### PROBLEM DESCRIPTION:
Below are records; copy exactly the line containing "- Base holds" and every line after it, through the last.

[[ RECORDS PROVIDED open ]]

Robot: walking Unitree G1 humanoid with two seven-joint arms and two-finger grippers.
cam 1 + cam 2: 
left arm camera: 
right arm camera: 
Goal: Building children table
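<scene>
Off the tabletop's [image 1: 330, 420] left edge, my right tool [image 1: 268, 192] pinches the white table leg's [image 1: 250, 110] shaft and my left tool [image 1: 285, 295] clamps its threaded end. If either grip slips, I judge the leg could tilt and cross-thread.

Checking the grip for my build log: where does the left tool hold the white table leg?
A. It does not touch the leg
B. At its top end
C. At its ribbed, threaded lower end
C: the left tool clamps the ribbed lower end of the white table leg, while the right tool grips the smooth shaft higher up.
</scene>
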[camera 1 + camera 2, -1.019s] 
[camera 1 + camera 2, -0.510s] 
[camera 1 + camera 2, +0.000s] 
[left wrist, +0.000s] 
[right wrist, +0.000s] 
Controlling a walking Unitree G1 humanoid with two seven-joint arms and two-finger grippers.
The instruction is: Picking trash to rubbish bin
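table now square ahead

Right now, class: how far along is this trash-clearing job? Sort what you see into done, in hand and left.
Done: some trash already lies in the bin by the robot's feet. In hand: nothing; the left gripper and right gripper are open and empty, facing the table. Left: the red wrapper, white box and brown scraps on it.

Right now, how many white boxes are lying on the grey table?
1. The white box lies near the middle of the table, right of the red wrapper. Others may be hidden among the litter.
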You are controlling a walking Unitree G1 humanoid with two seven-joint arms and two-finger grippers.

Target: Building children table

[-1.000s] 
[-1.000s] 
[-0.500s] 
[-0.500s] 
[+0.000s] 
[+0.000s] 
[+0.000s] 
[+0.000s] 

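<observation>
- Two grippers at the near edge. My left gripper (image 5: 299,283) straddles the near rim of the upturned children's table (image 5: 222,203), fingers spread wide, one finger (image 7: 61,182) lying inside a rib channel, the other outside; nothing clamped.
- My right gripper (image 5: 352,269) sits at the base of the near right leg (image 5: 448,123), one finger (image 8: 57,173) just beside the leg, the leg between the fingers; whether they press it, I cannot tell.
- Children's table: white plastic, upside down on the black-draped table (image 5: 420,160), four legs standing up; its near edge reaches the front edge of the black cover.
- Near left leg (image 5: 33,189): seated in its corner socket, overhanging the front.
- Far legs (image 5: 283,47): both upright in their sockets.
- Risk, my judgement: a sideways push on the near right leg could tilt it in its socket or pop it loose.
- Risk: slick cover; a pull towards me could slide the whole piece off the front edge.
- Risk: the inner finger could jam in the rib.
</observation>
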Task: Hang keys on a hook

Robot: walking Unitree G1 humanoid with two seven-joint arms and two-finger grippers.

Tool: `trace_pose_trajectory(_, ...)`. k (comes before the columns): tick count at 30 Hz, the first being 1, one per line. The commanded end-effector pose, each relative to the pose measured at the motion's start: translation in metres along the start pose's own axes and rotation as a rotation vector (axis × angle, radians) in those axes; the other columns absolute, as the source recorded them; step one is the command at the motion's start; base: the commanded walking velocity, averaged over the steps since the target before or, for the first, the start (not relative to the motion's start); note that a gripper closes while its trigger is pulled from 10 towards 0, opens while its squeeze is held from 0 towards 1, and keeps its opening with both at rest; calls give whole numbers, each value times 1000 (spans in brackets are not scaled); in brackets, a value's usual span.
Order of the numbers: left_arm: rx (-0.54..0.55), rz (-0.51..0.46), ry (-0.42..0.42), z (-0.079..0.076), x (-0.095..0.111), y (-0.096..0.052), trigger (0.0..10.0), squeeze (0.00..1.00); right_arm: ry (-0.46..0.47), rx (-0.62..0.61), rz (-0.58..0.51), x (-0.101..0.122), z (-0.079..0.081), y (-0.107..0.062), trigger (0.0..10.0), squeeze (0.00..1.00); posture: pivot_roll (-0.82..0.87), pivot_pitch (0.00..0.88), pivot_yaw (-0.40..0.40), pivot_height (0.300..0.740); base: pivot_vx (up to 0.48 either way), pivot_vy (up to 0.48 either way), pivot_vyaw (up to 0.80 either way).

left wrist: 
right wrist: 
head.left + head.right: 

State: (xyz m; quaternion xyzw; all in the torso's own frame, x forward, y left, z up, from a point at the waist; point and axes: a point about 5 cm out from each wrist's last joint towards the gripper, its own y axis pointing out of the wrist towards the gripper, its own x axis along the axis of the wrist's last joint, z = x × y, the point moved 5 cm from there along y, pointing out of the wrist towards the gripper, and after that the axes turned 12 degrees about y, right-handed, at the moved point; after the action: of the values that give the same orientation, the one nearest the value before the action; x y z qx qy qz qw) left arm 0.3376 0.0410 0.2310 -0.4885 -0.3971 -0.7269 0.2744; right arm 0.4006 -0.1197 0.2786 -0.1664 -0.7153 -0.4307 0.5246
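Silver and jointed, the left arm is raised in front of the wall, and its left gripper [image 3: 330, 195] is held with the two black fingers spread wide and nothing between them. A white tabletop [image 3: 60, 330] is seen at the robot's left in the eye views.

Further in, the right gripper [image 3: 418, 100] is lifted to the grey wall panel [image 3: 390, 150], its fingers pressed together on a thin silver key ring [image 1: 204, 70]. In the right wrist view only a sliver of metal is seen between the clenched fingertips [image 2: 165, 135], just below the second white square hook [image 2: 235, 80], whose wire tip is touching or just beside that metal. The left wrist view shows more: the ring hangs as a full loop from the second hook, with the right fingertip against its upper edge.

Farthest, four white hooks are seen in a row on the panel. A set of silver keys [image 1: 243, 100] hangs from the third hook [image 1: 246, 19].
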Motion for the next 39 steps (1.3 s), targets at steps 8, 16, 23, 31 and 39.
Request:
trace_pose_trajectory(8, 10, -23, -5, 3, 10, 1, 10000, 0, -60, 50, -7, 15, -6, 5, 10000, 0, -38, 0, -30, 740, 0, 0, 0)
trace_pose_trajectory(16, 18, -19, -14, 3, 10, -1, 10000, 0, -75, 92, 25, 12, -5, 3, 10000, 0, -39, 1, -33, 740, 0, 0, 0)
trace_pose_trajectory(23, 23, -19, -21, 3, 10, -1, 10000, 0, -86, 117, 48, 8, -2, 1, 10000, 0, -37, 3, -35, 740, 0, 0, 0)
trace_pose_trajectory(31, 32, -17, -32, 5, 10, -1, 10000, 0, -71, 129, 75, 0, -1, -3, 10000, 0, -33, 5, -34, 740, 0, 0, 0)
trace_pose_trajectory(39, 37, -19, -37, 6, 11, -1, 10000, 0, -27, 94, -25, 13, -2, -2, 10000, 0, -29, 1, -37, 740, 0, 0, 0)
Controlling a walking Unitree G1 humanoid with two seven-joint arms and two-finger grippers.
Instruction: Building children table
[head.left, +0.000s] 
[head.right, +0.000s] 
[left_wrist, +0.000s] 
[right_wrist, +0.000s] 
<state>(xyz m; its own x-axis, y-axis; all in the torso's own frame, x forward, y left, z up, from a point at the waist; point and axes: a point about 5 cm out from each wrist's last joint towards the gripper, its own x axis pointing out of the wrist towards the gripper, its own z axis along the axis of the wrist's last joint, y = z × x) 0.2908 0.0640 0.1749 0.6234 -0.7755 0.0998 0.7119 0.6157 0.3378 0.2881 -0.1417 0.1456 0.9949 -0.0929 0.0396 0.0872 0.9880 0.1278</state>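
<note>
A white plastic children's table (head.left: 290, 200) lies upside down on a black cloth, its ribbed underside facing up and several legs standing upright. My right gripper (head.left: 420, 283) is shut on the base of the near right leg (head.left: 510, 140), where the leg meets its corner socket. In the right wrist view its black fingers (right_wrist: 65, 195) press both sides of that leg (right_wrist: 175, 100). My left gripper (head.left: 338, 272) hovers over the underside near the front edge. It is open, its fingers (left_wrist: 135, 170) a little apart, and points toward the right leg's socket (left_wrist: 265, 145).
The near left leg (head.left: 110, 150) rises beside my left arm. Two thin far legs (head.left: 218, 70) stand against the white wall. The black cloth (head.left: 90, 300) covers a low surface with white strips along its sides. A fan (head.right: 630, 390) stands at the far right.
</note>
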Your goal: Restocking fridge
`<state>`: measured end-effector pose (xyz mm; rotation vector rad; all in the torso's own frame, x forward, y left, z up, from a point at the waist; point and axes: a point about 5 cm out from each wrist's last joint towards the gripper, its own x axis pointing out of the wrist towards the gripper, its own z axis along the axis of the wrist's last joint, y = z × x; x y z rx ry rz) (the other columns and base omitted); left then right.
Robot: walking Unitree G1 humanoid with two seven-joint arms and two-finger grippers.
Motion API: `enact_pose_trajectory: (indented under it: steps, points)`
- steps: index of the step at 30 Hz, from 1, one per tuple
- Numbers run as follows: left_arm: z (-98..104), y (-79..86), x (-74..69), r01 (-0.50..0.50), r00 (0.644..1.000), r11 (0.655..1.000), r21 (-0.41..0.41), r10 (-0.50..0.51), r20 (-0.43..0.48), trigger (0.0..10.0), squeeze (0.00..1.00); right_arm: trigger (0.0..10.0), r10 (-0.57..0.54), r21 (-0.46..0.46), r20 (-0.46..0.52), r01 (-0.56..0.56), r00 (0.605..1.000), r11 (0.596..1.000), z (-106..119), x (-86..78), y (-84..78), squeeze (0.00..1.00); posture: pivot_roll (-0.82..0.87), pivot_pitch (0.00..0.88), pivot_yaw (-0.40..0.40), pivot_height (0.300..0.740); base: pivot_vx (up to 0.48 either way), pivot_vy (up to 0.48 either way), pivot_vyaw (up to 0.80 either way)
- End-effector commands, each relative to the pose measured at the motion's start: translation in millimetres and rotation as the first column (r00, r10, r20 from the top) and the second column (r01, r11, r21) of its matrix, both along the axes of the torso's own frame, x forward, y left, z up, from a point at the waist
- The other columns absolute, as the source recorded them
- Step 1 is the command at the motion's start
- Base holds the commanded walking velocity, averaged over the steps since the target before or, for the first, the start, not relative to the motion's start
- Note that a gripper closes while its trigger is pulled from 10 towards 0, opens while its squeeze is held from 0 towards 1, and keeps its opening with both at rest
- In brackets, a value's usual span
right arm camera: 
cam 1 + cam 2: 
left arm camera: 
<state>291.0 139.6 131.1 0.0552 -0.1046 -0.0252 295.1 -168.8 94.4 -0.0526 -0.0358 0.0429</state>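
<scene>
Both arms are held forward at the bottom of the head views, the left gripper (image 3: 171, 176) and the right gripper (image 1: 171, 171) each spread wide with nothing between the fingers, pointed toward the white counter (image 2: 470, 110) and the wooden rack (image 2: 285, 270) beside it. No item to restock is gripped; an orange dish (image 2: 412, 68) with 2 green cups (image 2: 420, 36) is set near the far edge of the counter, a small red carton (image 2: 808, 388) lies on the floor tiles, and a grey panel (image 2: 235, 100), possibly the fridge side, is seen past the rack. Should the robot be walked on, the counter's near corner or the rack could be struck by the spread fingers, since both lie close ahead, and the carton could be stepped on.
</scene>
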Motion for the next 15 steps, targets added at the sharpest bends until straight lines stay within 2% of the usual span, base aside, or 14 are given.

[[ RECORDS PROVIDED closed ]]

### EXERCISE ANSWER:
- Base holds the commanded walking velocity, averaged over the steps since the target before or, for the first, the start, not relative to the motion's start
- Note that a gripper closes while its trigger is pulled from 10 towards 0, opens while its squeeze is held from 0 towards 1, and keeps its opening with both at rest
- In brackets, a value's usual span
right arm camera: 
cam 1 + cam 2: 
left arm camera: 
<state>291.0 139.6 131.1 0.0552 -0.1046 -0.0252 295.1 -168.8 94.4 -0.0526 -0.0358 0.0429</state>
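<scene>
Both arms are held forward at the bottom of the head views, the left gripper (image 3: 171, 176) and the right gripper (image 1: 171, 171) each spread wide with nothing between the fingers, pointed toward the white counter (image 2: 470, 110) and the wooden rack (image 2: 285, 270) beside it. No item to restock is gripped; an orange dish (image 2: 412, 68) with 2 green cups (image 2: 420, 36) is set near the far edge of the counter, a small red carton (image 2: 808, 388) lies on the floor tiles, and a grey panel (image 2: 235, 100), possibly the fridge side, is seen past the rack. Should the robot be walked on, the counter's near corner or the rack could be struck by the spread fingers, since both lie close ahead, and the carton could be stepped on.
</scene>
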Motion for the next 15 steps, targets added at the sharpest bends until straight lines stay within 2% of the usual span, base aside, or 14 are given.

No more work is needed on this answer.